## WHAT TO DO
Copy the data exactly; pictures stay out of the copy.
*** DATA EXCERPT ***
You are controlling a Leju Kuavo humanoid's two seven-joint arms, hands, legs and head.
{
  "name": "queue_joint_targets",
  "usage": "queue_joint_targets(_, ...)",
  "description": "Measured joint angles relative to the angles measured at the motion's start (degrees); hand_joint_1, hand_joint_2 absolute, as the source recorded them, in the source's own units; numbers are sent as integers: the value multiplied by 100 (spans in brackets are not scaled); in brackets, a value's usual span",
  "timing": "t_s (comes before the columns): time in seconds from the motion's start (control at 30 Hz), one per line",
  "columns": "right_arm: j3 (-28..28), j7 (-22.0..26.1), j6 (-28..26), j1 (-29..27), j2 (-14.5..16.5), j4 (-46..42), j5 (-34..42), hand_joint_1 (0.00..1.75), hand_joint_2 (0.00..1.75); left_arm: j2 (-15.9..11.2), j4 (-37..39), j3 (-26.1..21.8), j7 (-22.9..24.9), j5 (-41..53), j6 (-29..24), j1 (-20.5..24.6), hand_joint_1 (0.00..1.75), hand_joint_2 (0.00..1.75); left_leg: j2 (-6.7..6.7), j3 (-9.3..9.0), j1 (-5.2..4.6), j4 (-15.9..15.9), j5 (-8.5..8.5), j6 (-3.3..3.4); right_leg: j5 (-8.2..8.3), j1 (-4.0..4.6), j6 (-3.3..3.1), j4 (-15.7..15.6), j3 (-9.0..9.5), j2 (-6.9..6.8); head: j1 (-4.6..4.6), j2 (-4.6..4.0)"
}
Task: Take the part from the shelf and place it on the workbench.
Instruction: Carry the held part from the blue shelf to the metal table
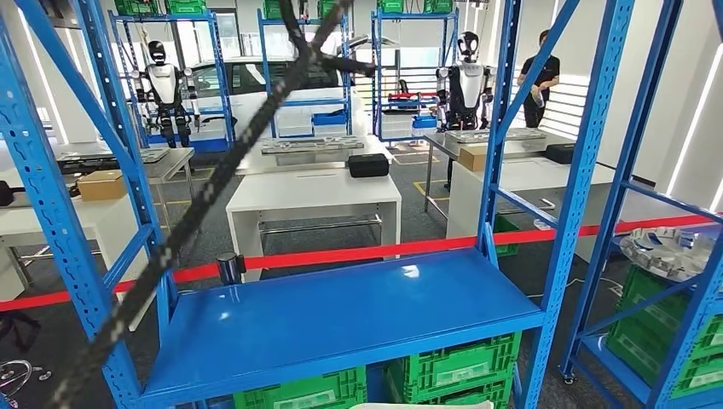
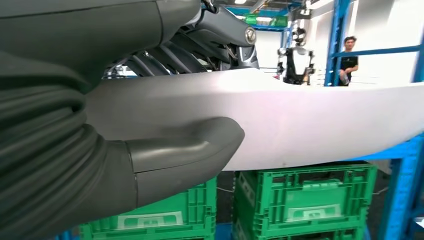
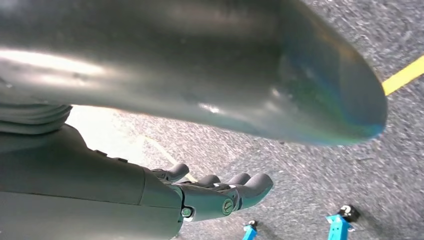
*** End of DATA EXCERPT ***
## YOUR SOLUTION
You are controlling a Leju Kuavo humanoid's two seven-joint arms, hands, legs and head.
{
  "name": "queue_joint_targets",
  "usage": "queue_joint_targets(_, ...)",
  "description": "Measured joint angles relative to the angles measured at the motion's start (degrees); hand_joint_1, hand_joint_2 absolute, as the source recorded them, in the source's own units; numbers are sent as integers: the value multiplied by 100 (spans in brackets are not scaled); in brackets, a value's usual span",
  "timing": "t_s (comes before the columns): time in seconds from the motion's start (control at 30 Hz), one per line",
  "columns": "right_arm: j3 (-28..28), j7 (-22.0..26.1), j6 (-28..26), j1 (-29..27), j2 (-14.5..16.5), j4 (-46..42), j5 (-34..42), hand_joint_1 (0.00..1.75), hand_joint_2 (0.00..1.75); left_arm: j2 (-15.9..11.2), j4 (-37..39), j3 (-26.1..21.8), j7 (-22.9..24.9), j5 (-41..53), j6 (-29..24), j1 (-20.5..24.6), hand_joint_1 (0.00..1.75), hand_joint_2 (0.00..1.75); left_leg: j2 (-6.7..6.7), j3 (-9.3..9.0), j1 (-5.2..4.6), j4 (-15.9..15.9), j5 (-8.5..8.5), j6 (-3.3..3.4); right_leg: j5 (-8.2..8.3), j1 (-4.0..4.6), j6 (-3.3..3.1), j4 (-15.7..15.6), j3 (-9.0..9.5), j2 (-6.9..6.8); head: j1 (-4.6..4.6), j2 (-4.6..4.0)"
}
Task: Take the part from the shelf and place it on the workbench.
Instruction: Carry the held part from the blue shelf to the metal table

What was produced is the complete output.